Bakan Uraloğlu, denizlerin sadece ticaret yolları değil, ortak geleceğin de taşıyıcısı olduğunu yineleyerek, “Denizcilik sektörü dijital dönüşüm ile şekillenmektedir. Teknoloji ve otomasyonun sunduğu fırsatları deniz emniyeti, güvenliği ve çevre koruma ile birlikte değerlendirmeliyiz.

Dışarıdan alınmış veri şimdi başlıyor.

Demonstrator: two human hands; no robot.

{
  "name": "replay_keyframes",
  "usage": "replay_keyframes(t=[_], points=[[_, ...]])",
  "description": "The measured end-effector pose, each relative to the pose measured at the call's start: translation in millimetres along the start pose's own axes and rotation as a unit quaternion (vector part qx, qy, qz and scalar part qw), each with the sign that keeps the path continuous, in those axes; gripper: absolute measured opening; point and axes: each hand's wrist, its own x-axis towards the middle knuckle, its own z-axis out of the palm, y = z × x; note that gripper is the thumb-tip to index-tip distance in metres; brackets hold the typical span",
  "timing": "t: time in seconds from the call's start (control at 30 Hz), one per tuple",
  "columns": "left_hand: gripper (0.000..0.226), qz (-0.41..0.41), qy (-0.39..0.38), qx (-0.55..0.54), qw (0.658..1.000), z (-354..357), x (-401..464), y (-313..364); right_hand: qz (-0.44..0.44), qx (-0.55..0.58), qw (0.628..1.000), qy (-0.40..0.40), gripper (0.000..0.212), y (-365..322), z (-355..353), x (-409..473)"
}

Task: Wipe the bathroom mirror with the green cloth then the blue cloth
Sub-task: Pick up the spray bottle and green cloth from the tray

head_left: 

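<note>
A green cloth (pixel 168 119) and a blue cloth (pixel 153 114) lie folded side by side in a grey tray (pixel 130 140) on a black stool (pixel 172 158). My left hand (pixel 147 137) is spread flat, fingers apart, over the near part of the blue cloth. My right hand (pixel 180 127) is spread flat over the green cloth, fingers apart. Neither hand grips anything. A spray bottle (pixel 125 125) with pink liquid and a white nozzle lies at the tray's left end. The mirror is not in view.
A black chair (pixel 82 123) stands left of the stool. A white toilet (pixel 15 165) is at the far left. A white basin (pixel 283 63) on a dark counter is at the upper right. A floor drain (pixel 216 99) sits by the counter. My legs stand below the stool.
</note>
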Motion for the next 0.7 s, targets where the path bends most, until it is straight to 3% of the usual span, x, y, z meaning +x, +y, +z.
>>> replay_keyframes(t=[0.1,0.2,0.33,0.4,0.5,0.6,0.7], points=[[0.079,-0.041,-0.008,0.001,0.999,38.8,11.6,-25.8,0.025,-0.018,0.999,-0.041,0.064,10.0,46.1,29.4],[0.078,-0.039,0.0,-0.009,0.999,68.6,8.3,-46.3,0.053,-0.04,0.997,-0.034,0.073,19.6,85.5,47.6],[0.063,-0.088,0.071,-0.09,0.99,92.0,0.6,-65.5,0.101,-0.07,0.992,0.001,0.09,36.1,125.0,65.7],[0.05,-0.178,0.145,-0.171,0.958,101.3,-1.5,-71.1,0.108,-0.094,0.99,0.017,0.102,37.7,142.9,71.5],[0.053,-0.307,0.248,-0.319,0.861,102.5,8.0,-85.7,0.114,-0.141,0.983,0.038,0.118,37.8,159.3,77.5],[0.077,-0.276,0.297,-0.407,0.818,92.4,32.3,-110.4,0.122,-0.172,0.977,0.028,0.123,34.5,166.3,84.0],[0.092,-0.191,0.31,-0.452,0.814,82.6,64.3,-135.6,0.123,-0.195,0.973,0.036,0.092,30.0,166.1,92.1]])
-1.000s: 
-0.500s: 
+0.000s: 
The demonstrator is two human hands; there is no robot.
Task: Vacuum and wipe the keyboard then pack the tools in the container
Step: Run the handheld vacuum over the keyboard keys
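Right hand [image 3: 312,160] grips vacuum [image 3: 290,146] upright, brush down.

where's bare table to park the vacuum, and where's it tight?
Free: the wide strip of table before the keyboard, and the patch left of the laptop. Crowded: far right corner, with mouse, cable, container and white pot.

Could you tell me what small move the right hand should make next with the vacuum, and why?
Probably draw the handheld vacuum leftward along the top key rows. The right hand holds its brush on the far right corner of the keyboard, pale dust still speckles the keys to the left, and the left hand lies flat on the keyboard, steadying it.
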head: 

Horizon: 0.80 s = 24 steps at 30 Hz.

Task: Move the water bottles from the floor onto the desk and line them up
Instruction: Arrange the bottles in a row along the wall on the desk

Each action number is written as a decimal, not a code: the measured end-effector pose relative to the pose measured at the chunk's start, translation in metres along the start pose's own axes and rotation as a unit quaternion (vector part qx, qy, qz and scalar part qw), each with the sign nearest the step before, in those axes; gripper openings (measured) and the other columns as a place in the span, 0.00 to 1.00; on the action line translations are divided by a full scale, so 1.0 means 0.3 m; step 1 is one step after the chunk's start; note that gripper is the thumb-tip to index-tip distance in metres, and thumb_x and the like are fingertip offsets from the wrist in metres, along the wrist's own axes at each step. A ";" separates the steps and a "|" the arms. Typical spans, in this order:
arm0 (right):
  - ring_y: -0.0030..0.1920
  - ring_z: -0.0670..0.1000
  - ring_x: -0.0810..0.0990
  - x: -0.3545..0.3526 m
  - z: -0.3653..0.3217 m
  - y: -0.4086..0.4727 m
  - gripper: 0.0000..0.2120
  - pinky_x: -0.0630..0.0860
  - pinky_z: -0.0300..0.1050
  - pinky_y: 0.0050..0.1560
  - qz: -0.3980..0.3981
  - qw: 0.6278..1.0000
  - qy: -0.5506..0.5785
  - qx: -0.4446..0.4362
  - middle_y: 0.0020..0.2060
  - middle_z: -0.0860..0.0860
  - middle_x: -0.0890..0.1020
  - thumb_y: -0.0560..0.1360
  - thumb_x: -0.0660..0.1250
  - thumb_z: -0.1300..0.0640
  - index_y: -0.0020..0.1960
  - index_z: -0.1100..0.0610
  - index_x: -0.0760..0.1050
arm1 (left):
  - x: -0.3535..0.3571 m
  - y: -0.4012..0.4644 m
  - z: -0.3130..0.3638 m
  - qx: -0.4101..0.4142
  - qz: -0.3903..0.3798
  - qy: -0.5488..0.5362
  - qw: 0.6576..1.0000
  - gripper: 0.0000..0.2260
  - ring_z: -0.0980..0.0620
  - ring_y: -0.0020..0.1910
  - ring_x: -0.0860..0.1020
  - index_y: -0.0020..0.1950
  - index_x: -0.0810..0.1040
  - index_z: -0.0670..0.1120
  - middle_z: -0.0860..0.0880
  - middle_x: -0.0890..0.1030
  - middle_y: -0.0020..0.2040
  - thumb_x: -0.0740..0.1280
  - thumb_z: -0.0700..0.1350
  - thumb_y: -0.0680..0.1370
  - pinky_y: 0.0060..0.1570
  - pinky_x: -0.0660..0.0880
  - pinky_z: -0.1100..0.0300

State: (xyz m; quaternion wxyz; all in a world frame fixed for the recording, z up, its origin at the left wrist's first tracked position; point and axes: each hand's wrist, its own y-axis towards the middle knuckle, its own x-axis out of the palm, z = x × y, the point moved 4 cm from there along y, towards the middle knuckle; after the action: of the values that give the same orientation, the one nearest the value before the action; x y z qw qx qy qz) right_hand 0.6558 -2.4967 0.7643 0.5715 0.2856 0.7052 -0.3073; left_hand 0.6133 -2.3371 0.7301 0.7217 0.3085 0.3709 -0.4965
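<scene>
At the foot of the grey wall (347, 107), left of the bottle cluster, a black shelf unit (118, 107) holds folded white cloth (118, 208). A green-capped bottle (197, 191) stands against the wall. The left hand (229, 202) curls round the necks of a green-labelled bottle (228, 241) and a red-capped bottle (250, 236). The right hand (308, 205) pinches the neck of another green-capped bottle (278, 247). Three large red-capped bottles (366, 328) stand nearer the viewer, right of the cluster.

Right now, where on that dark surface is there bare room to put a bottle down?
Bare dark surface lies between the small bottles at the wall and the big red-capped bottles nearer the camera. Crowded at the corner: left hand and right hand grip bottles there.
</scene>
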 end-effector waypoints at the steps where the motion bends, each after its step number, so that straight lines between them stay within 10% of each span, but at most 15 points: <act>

Bu noktada kapsayıcı ve aşamalı bir planlama ile daha fazla ilerleme kaydedebileceğimize inanıyorum. Denizcilik, insan emeğine ve bilgiye dayalı bir sektördür. Gemi adamı ihtiyacının sürekli arttığı bu dönemde, onların refahı, eğitimi ve motivasyonu sürdürülebilir taşımacılığın en önemli unsurlarındandır. Covid-19 döneminde gemi insanlarının seyahatine getirilen kısıtlamalar, taşımacılığı durma noktasına getirmişti. Herkes, gemi insanlarının dünya ticaretinde kilit rol oynadığını kabul etti. Günümüzde de gemi insanlarımızın gemilere katılmak için yaşadıkları vize zorluklarına dikkatle yaklaşmalı ve bu engelleri onlara yeniden göz önünde bulundurarak ortadan kaldırmalıyız. Böylece sektörümüzün gelişimi için bir adım daha atmış olacağız” dedi.